ここから出来ることはせめて、エロトラップダンジョンの餌食にならない為にも土下座をすることぐらいだろう。人間を辞めることだけは避けたい。
そっとユフィーリアは怒れる学院長と副学院長の前に正座をした。エロトラップダンジョンに放り込まれるより、正座でお説教された方がマシである。
《登場人物》
【ユフィーリア】ショウとキクガが組んだらまずいことに気がついた。あの親子を敵にしたらあかん。
【エドワード】後輩がちゃんと後輩でいてくれて助かった。敵になったら勝ち目がないかもしれない。

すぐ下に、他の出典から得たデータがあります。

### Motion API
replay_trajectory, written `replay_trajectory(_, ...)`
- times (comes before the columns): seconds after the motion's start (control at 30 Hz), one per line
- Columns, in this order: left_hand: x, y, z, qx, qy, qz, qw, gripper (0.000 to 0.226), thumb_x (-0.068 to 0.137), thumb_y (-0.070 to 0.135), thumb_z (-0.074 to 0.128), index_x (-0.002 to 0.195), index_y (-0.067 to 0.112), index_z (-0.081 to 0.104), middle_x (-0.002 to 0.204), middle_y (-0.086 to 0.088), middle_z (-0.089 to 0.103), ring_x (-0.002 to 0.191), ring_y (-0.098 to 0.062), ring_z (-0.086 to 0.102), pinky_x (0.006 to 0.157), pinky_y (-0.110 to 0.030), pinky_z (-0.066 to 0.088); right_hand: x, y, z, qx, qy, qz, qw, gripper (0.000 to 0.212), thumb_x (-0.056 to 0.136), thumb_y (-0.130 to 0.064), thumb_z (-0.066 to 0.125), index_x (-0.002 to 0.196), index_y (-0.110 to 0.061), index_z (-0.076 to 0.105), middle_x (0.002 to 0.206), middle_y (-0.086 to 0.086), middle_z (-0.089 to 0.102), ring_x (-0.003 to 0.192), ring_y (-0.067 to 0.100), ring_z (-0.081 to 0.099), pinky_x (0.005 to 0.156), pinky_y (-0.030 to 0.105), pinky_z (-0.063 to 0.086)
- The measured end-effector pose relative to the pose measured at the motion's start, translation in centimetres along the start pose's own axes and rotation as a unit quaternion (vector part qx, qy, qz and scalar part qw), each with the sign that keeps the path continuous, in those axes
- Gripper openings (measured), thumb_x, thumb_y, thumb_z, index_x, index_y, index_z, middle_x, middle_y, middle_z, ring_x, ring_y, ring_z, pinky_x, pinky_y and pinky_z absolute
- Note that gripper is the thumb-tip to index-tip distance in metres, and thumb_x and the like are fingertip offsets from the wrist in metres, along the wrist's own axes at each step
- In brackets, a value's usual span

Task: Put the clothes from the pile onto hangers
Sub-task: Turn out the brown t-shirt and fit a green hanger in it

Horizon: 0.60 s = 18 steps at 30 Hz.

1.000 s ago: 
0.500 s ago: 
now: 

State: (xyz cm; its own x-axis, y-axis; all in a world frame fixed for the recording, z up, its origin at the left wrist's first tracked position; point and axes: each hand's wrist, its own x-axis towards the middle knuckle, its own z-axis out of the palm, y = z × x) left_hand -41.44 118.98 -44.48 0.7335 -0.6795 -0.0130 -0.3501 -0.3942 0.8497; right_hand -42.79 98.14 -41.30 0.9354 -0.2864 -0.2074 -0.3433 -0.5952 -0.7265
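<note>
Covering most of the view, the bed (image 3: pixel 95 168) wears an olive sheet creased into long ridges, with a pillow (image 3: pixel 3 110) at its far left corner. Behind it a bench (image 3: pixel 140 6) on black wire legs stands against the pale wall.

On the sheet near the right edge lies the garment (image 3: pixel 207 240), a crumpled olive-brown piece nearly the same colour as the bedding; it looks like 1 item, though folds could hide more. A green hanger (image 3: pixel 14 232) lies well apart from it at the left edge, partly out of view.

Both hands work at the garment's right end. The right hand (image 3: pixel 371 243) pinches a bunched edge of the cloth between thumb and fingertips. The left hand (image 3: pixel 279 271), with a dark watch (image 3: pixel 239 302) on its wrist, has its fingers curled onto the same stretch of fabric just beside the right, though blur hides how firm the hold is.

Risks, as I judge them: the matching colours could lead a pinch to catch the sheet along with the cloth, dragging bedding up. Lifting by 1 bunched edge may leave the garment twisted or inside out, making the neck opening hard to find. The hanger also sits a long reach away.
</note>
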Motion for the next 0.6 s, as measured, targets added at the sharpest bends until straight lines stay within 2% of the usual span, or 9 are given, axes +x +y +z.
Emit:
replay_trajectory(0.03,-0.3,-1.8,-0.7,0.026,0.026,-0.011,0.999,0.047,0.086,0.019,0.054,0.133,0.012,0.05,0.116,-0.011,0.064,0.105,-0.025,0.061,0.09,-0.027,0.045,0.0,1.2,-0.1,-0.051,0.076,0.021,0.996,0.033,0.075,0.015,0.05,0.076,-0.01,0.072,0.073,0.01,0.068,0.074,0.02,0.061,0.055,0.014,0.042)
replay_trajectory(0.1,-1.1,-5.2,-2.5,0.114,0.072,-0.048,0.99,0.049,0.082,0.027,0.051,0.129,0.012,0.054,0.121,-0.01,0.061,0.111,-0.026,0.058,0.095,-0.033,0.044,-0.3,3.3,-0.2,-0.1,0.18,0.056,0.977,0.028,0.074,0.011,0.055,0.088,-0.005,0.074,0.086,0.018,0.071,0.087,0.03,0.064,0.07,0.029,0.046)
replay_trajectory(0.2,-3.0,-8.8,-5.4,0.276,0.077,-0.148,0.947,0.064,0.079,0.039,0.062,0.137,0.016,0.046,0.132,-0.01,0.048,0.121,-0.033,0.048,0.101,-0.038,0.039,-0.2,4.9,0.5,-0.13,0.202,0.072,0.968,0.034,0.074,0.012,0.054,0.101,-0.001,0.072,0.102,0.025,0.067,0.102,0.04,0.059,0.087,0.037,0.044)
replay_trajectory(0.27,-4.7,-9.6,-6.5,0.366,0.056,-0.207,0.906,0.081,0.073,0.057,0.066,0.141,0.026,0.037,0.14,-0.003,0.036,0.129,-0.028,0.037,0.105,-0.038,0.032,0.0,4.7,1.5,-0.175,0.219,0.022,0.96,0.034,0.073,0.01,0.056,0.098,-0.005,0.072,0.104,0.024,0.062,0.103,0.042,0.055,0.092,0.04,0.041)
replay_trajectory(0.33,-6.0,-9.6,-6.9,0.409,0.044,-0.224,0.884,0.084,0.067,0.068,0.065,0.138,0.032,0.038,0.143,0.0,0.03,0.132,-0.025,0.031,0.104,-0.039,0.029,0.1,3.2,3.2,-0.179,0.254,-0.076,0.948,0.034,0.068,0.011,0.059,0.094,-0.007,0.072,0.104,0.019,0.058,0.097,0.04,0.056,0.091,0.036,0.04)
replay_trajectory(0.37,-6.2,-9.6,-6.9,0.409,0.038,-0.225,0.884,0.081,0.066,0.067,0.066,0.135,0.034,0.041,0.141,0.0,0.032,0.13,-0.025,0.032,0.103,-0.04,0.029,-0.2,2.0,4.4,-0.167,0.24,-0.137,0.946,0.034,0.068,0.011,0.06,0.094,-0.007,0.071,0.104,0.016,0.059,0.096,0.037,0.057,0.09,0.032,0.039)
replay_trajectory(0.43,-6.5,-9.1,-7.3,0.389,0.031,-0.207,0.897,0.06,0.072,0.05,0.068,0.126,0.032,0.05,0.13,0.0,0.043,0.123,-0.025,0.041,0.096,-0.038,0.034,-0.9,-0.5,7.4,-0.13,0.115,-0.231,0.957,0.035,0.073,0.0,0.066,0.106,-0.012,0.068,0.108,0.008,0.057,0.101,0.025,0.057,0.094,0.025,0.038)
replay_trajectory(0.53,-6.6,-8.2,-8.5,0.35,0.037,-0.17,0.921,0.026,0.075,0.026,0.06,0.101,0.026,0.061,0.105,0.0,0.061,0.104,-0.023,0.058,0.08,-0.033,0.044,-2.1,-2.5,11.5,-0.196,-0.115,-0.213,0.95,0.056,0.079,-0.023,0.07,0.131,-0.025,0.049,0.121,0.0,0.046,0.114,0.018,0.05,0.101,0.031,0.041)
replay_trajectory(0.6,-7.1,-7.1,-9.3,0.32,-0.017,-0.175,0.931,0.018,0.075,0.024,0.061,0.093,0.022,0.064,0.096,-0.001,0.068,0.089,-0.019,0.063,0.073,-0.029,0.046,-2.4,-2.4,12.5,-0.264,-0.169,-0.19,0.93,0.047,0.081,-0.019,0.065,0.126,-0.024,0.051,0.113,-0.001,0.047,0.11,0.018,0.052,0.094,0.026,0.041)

【ハルア】お耳に泡を突っ込まれたりするのは流石に嫌だなぁ。
【アイゼルネ】あの耳のオイルマッサージはユフィーリアのマッサージで使えそう。
【ショウ】異世界文化『ASMR』を教えた犯人。クラスメイトから教えてもらった動画だが、耳掃除動画でゾワゾワしたから覚えている。
【キクガ】息子は自分よりも様々な文化を知っていて凄いなぁと感心。耳掃除の道具を取り揃えているのは、仕事をサボる冥王様の鼓膜を犠牲にするから。
【グローリア】感覚共有魔法のせいでゾワゾワが止まらない。
【スカイ】意外とくすぐったいのは嫌。